_Activity_: In the listing that follows, print every line exactly and leave the images out.

_Data_:

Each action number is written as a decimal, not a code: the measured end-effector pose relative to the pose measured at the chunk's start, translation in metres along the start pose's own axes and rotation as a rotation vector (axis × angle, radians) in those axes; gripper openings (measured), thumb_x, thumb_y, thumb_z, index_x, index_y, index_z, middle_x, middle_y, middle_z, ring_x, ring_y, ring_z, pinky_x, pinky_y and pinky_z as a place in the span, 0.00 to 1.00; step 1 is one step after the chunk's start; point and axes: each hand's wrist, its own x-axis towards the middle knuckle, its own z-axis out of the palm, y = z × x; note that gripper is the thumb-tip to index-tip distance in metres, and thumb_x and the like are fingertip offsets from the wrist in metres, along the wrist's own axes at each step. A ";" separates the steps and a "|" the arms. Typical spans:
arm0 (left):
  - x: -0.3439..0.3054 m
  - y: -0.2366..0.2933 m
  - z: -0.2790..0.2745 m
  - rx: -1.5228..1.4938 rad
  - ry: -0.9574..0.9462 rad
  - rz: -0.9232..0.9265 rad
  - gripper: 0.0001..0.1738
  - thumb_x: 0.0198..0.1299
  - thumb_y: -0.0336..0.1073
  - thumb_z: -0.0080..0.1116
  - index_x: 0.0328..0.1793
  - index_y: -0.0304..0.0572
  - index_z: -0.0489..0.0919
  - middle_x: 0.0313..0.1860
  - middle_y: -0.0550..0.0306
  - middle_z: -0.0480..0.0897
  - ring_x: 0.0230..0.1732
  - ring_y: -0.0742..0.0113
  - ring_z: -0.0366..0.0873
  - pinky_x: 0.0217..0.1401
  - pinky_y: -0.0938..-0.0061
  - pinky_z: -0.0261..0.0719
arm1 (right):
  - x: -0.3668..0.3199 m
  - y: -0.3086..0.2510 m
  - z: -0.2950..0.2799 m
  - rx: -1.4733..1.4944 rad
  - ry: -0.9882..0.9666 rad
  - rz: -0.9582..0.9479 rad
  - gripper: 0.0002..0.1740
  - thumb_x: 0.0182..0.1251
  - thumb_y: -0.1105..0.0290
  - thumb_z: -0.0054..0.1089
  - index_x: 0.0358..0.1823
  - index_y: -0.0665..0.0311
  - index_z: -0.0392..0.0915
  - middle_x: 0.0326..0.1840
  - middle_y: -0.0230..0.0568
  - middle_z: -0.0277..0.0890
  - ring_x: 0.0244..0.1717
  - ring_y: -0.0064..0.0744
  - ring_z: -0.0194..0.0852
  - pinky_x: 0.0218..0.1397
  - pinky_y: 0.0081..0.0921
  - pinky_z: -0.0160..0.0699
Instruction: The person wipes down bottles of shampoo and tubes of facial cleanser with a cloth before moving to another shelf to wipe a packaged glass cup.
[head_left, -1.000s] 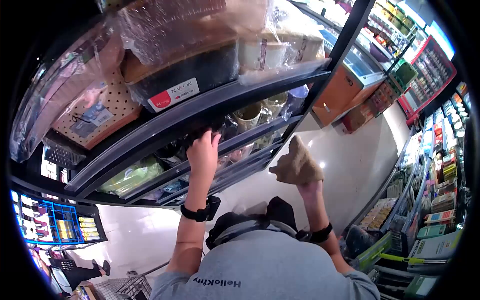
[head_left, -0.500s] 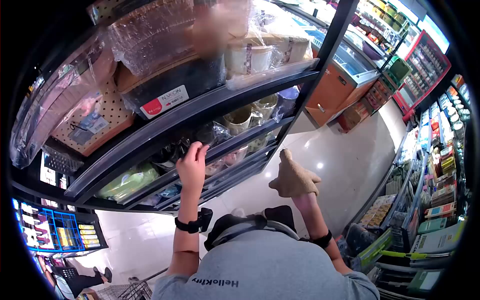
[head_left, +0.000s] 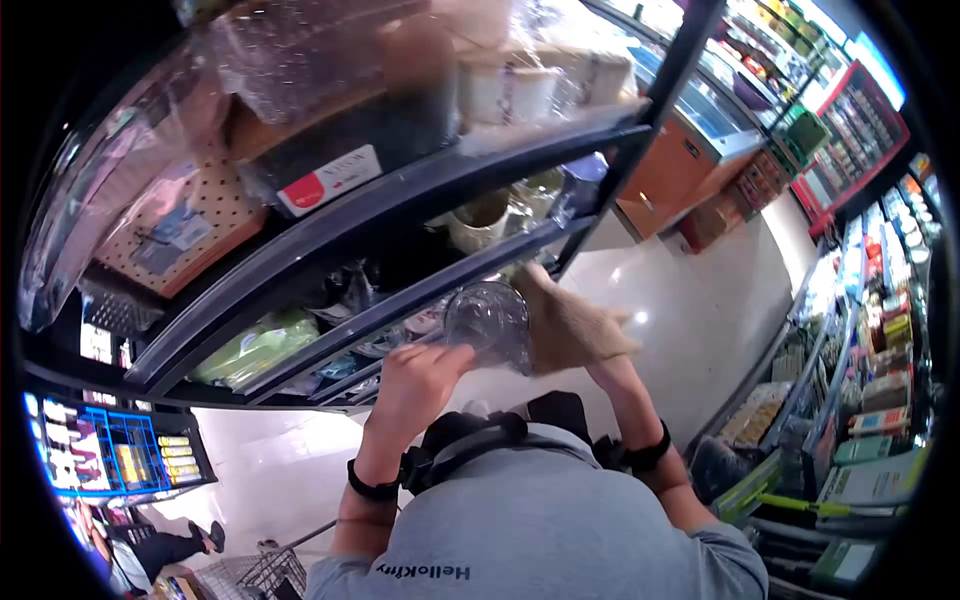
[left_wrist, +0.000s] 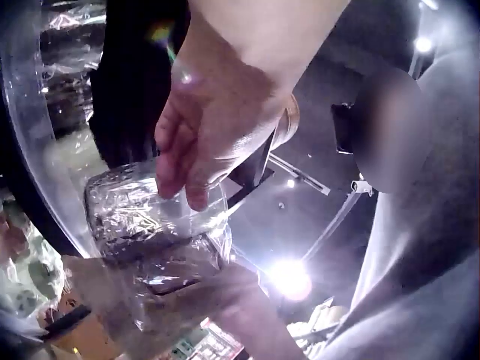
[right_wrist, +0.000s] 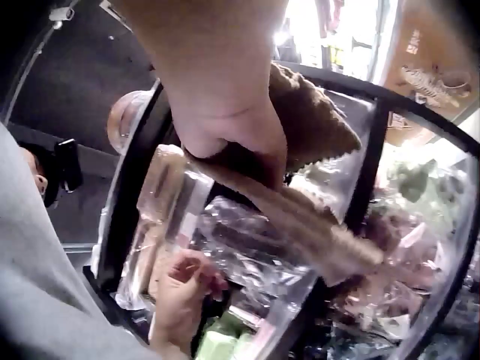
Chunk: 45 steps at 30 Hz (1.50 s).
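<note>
My left hand pinches a plastic-wrapped round container, see-through with a dark tint, just in front of the shelf. The left wrist view shows its thumb and fingers on the crinkled wrap of that container. My right hand holds a brown cloth, which hides most of its fingers. The cloth is right beside the container and overlaps its lower side in the left wrist view. From the right wrist, the cloth spreads out around the hand.
A dark curved shelf rail runs across the front, with wrapped bins above. On the lower shelf stand wrapped cups and a green package. A stocked rack lines the right side. A wire cart is behind at lower left.
My left hand has come back out of the lower shelf, bringing the wrapped container toward the body. My right hand has moved the cloth left, up beside the container.
</note>
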 end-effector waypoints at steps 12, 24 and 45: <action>0.020 0.012 0.009 0.329 -0.151 0.432 0.05 0.44 0.28 0.53 0.30 0.45 0.74 0.18 0.65 0.67 0.22 0.71 0.70 0.26 0.78 0.67 | -0.024 -0.036 0.132 -0.769 0.133 -0.551 0.26 0.49 0.69 0.67 0.50 0.67 0.70 0.49 0.38 0.71 0.53 0.28 0.66 0.56 0.25 0.66; 0.028 -0.037 0.030 -0.739 0.090 -0.017 0.38 0.50 0.33 0.60 0.68 0.43 0.57 0.65 0.49 0.63 0.67 0.51 0.56 0.67 0.62 0.54 | -0.035 -0.039 0.099 -0.399 0.209 -0.651 0.19 0.59 0.76 0.55 0.52 0.68 0.67 0.48 0.38 0.71 0.47 0.26 0.69 0.51 0.23 0.71; 0.057 -0.004 0.036 -0.621 0.097 0.333 0.42 0.27 0.34 0.74 0.54 0.44 0.65 0.53 0.47 0.69 0.52 0.51 0.71 0.52 0.66 0.70 | -0.037 -0.065 0.074 -0.748 0.053 -0.612 0.24 0.55 0.72 0.61 0.55 0.65 0.68 0.52 0.37 0.71 0.50 0.26 0.68 0.56 0.26 0.68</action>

_Solved exercise_:
Each action number is written as a decimal, not a code: the measured end-effector pose relative to the pose measured at the chunk's start, translation in metres along the start pose's own axes and rotation as a rotation vector (axis × angle, radians) in those axes; gripper openings (measured), thumb_x, thumb_y, thumb_z, index_x, index_y, index_z, middle_x, middle_y, middle_z, ring_x, ring_y, ring_z, pinky_x, pinky_y and pinky_z as a place in the span, 0.00 to 1.00; step 1 is one step after the chunk's start; point and axes: each hand's wrist, its own x-axis towards the middle knuckle, its own z-axis out of the palm, y = z × x; note that gripper is the thumb-tip to index-tip distance in metres, and thumb_x and the like are fingertip offsets from the wrist in metres, along the wrist's own axes at each step. A ";" separates the steps and a "|" the arms. Typical spans:
arm0 (left):
  - x: -0.3439..0.3054 m
  - y: -0.2366..0.2933 m
  - z: -0.2790..0.2745 m
  - rx: -1.5228..1.4938 rad
  - ry: -0.9574..0.9462 rad
  - rz: -0.9232..0.9265 rad
  - gripper: 0.0001..0.1738
  - thumb_x: 0.0198..0.1299
  - thumb_y: -0.0336..0.1073
  - thumb_z: -0.0080..0.1116
  - index_x: 0.0328..0.1793
  - index_y: -0.0304..0.0572
  - index_z: -0.0489..0.0919
  - middle_x: 0.0313..0.1860
  - middle_y: -0.0550..0.0306
  - middle_z: -0.0480..0.0897
  - ring_x: 0.0230..0.1732
  - ring_y: -0.0742..0.0113
  - ring_z: -0.0366..0.0873
  - pinky_x: 0.0217..0.1401
  - pinky_y: -0.0938..-0.0061
  - pinky_z: -0.0261..0.0719
arm1 (right):
  - x: -0.3668..0.3199 m
  - y: -0.3086..0.2510 m
  - z: -0.2950..0.2799 m
  - rx: -1.4733..1.4944 rad
  - ry: -0.9882..0.9666 rad
  - rz: -0.9582..0.9479 rad
  - gripper: 0.0002..0.1740
  - thumb_x: 0.0182..0.1251
  - thumb_y: -0.1105..0.0290
  - thumb_z: -0.0054..0.1089
  - index_x: 0.0358..0.1823
  - index_y: -0.0665..0.0311
  - index_z: -0.0392..0.0915
  - middle_x: 0.0326..0.1840
  - middle_y: -0.0230..0.0568
  - middle_z: -0.0277..0.0890
  - ring_x: 0.0244..0.1717
  - ring_y: -0.0064..0.0744
  - ring_z: -0.0194..0.0852
  - pinky_x: 0.0218..0.1397
  - pinky_y: 0.0081..0.0921
  - pinky_z: -0.0160..0.0699
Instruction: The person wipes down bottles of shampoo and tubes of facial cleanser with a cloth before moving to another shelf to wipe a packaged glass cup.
[head_left, -1.000s] 
[head_left, -0.500s] 
[head_left, +0.000s] 
[left_wrist, +0.000s] 
[right_wrist, +0.000s] 
Chunk: 45 steps at 30 Hz (1.50 s).
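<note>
My left hand pinches a plastic-wrapped round container, see-through with a dark tint, just in front of the shelf. The left wrist view shows its thumb and fingers on the crinkled wrap of that container. My right hand holds a brown cloth, which hides most of its fingers. The cloth is right beside the container and overlaps its lower side in the left wrist view. From the right wrist, the cloth spreads out around the hand.
A dark curved shelf rail runs across the front, with wrapped bins above. On the lower shelf stand wrapped cups and a green package. A stocked rack lines the right side. A wire cart is behind at lower left.
My left hand has come back out of the lower shelf, bringing the wrapped container toward the body. My right hand has moved the cloth left, up beside the container.
</note>
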 end-effector waypoints at steps 12, 24 and 45: <action>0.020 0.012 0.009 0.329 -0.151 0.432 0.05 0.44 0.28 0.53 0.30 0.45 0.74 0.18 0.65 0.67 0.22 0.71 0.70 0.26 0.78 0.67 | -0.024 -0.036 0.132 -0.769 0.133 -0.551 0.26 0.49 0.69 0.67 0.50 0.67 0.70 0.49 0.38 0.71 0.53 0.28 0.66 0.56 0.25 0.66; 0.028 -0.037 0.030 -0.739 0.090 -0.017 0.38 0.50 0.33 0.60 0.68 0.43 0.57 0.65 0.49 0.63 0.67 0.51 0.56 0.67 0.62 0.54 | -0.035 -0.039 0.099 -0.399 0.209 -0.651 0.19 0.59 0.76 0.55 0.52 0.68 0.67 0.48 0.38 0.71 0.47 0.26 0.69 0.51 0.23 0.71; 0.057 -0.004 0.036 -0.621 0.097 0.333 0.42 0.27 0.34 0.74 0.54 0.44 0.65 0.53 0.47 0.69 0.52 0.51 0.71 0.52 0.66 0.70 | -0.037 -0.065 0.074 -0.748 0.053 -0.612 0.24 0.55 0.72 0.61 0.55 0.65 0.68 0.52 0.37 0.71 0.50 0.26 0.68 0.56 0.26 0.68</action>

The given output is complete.